The Win32 API offers an alternative called FormatMessage. This very capable function lets you vary the order of the inserts; rather than specifying %s and %d, it wants %1!s! and %2!d!, which lets you switch the first and second inserts in the formatting string, or even repeat an insert. It can retrieve descriptive text for Windows errors, and allocate the buffer for it if you so wish. This paragon of flexibility can do everything but tie your shoelaces.

The functions defined in formatMessage.cpp wraps FormatMessage in functions that take printf-style variable-length argument lists. One of them takes a resource string ID rather than a string.

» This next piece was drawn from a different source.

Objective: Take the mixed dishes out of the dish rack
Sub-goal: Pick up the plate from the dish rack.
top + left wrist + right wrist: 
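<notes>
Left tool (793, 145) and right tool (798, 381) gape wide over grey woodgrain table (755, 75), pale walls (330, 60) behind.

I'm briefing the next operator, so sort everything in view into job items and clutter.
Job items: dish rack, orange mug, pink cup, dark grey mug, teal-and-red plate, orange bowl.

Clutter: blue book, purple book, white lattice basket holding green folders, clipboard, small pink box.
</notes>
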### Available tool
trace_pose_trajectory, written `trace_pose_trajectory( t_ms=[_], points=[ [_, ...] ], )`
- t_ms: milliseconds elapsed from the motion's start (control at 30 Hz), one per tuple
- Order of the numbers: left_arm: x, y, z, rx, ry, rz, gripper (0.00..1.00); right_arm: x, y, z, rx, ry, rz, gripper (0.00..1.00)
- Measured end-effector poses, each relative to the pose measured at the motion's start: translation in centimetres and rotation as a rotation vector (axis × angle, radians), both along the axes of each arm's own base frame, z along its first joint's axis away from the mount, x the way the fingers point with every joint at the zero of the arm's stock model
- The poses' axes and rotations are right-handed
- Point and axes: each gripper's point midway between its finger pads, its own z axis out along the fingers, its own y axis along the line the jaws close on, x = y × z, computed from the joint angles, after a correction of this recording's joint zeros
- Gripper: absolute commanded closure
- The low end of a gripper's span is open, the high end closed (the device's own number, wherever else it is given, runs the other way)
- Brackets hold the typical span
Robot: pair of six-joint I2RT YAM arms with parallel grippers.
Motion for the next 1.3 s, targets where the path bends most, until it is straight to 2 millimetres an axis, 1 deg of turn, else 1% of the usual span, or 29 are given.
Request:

< Listing 73: formatMessage.cpp>

Initialize the Output String!

The formatMessageV function is the real workhorse. It defines text buffer that FormatMessage will fill:

TCHAR sz[ MAX_LENGTH ] = { 0 };
Note that this initializes the buffer to an empty string. All string declarations in TextEdit are initialized in the same manner, but in this case, it is particularly important: If the format specification string is empty, FormatMessage does nothing to the output string – it does not even empty it. If it were uninitialized, the best that could happen would be the return of a garbage string. As for the worst that could happen, the sky is the limit: If the uninitialized array doesn’t contain a terminator somewhere, the String constructor (called when the function returns) will continue to read beyond the end of the array.

Beware of References!

The formatMessage function with a string argument was originally defined as follows:

String __cdecl formatMessage( LPCTSTR pszFmt, ... );
This was fine, except that most places that called the function had a formatting String rather than a formatting LPCTSTR, and the code was littered with calls to String::c_str, there being no conversion operator available. Why not, I thought, change the formal parameter to a const String&, and avoid the conversion hassle? Any calls to formatMessage that actually used an LPCTSTR would be OK, since a suitable String constructor is available to convert the LPCTSTR to a String.

In innocent ignorance, I changed formatMessage to the following:

String __cdecl formatMessage( const String& strFmt, ... ) {

   va_list vl;
   va_start( vl, strFmt );
   const String strMessage = formatMessageV( strFmt, vl );
   va_end( vl );

   return strMessage;
}
It promptly blew up. It took me a long debugging session to figure out what the problem was; can you see it?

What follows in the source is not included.